Exercise |
Please reproduce the data exactly, though every picture must stay out.

Information shown Block Start

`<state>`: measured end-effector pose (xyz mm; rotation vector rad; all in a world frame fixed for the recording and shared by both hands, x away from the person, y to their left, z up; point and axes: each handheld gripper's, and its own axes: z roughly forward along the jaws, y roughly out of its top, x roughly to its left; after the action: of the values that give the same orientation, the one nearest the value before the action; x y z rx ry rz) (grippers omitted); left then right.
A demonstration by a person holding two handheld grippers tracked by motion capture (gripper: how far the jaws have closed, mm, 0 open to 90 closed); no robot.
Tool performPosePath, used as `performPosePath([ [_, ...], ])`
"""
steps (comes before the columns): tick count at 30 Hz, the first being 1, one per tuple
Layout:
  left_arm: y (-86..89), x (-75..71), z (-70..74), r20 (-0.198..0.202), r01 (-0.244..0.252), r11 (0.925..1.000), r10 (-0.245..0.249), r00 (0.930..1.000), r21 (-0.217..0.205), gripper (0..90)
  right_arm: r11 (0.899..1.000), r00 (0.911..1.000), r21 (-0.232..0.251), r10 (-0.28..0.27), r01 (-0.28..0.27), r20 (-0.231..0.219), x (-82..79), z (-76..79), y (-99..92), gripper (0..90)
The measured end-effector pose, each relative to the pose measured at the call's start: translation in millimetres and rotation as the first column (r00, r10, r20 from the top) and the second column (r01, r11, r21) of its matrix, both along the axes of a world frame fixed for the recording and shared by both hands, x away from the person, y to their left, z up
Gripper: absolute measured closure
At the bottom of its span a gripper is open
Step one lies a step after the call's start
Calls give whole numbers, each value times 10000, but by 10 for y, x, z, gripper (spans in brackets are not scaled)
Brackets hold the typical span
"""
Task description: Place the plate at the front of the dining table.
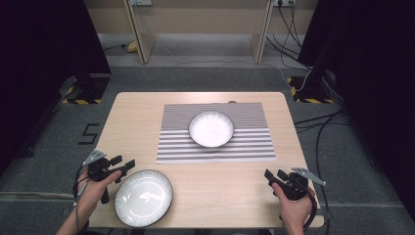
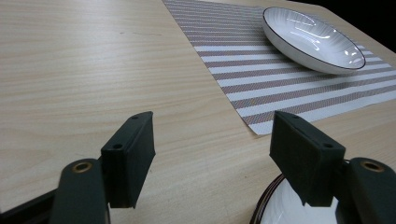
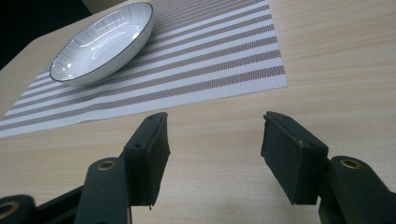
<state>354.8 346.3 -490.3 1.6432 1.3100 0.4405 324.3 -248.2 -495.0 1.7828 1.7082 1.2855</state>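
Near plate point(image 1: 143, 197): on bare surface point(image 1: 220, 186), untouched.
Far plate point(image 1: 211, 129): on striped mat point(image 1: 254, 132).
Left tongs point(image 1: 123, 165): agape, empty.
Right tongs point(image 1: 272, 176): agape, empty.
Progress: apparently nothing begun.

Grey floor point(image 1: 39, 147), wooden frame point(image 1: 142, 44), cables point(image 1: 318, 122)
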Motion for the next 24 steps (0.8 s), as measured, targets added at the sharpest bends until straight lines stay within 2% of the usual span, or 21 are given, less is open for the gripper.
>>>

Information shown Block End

Result below |
`<state>`: measured end-effector pose (xyz mm; rotation vector rad; all in a world frame fixed for the recording and shared by both hands, x away from the person, y to their left, z up; point and axes: each handheld gripper's, and its own axes: z roughly forward along the jaws, y roughly out of its top, x roughly to its left; after the action: of the values that give the same orientation, the one nearest the value before the action; x y z rx ry rz) (grippers omitted); left then right.
A demonstration by a person holding two handheld grippers tracked by motion capture (gripper: how far the jaws have closed, mm, 0 open to 90 closed); no robot.
Tool performPosePath, used as `performPosePath([ [_, ...], ])`
"""
steps (comes before the columns): tick count at 30 Hz, the first being 1, one per tuple
Layout:
  left_arm: y (-86..89), x (-75..71), z (-70..74), r20 (-0.198..0.202), r01 (-0.244..0.252), r11 (0.925..1.000), r10 (-0.245..0.249), r00 (0.930..1.000), r21 (-0.217..0.205), gripper (0..90)
  right_arm: r11 (0.899..1.000), r00 (0.911..1.000), r21 (-0.232..0.251), r10 (-0.28..0.27), r01 (-0.28..0.27), r20 (-0.231..0.219), x (-82..79), z (-76..79), y (-99..92), gripper (0..90)
The measured end-effector pose, each relative to the pose measured at the call's start: translation in millimetres and rotation as the first column (r00, r10, r20 from the top) and the second column (r01, r11, r21) of its matrix, both along the axes of a world frame fixed for the recording and shared by both hands, x away from the person, y to their left, z up
Gripper: absolute measured closure
At the bottom of its span a gripper is open
Step one lies a step after the call's start
Calls give whole numbers, each value times 10000, but by 10 for y, x, z, gripper (spans in brackets are not scaled)
Brackets hold the typical span
"""
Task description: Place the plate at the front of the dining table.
<state>354.8 346.3 -490.3 1.6432 1.3100 0.4405 324.3 -248.2 -495.0 1.7828 1.7082 1.2855</state>
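Near plate point(image 1: 143, 197): on bare surface point(image 1: 220, 186), untouched.
Far plate point(image 1: 211, 129): on striped mat point(image 1: 254, 132).
Left tongs point(image 1: 123, 165): agape, empty.
Right tongs point(image 1: 272, 176): agape, empty.
Progress: apparently nothing begun.

Grey floor point(image 1: 39, 147), wooden frame point(image 1: 142, 44), cables point(image 1: 318, 122)
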Motion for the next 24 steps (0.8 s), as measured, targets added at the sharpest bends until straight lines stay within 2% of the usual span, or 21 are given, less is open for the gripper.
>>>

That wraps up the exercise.